Le dossier concernant Ousmane Gaoual et Cie connaît un nouveau rebondissement. L’instruction qui devait se poursuivre ce matin au TPI de Dixinn a été ajournée. Et pour cause, plusieurs mineurs sont poursuivis pour les mêmes infractions que les responsables politiques de l’UFDG et de l’ANAD détenus depuis deux semaines à la maison centrale de Conakry. Une situation qui a amené le tribunal de Dixinn à se dessaisir du dossier au profit du tribunal pour enfants. C’est maître Salifou Béavogui, l’un des avocats des opposants, qui a annoncé la nouvelle au cours d’un entretien qu’il a accordé à Guineematin.com, ce lundi 30 novembre 2020.

 

« Dans le dossier de Chérif Bah, Ousmane Gaoual, Cellou Baldé, Etienne Soropogui et Abdoulaye Bah, il y a des mineurs. Vous savez, on a arrêté près de 300 et quelques jeunes pour les mêmes faits : c’est-à-dire détention, utilisation, association de malfaiteurs de Dixinn jusqu’à Baïlobaya. Donc, il y a des mineurs qui sont dans le même dossier que les responsables de l’opposition. Comme tel, il y a un article du code de l’enfant, notamment l’article 689 du code de l’enfant, qui dit que quand un enfant et un majeur sont dans le même dossier, le tribunal compétent est le tribunal pour enfants. Donc, une requête a été introduite dans ce sens, par toutes les parties en un mot.

 

Donc, le juge d’instruction (de Dixinn) qui a le dossier, n’a pas d’autre choix que de se dessaisir en faveur du tribunal pour enfants, qui a son siège à Kaloum. Donc, le doyen des juges, conformément à l’article 689 précité, n’a pas d’autre choix que de se dessaisir du dossier en faveur du tribunal pour enfants.

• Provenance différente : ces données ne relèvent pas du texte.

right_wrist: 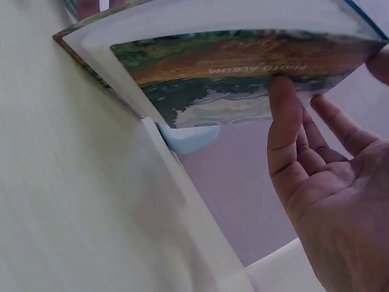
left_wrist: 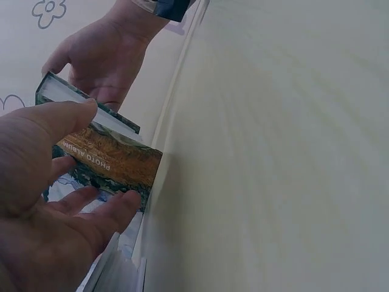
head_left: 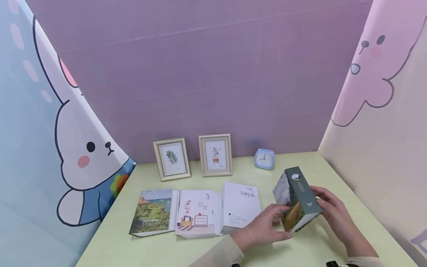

Donc désormais, c’est le tribunal pour enfants qui va connaitre du dossier et qui va poser les actes. A la suite de l’instruction par le tribunal pour enfants, les enfants seront renvoyés devant la juridiction pour enfants et les majeurs devant le tribunal de droit commun qui est Dixinn. Mais pour ce dernier cas, c’est seulement au cas où on retenait des charges contre eux devant le tribunal pour enfants », a expliqué l’avocat.

 

Parlant du cas spécifique d’Etienne Soropogui, président du mouvement « Nos Valeurs Communes », Me Salifou Béavogui indique que le collectif d’avocats dont il est membre est en train d’introduire une requête pour sa remise en liberté pour des raisons de santé. Gravement malade, l’opposant a été évacué la semaine dernière à l’hôpital Ignace Deen de Conakry.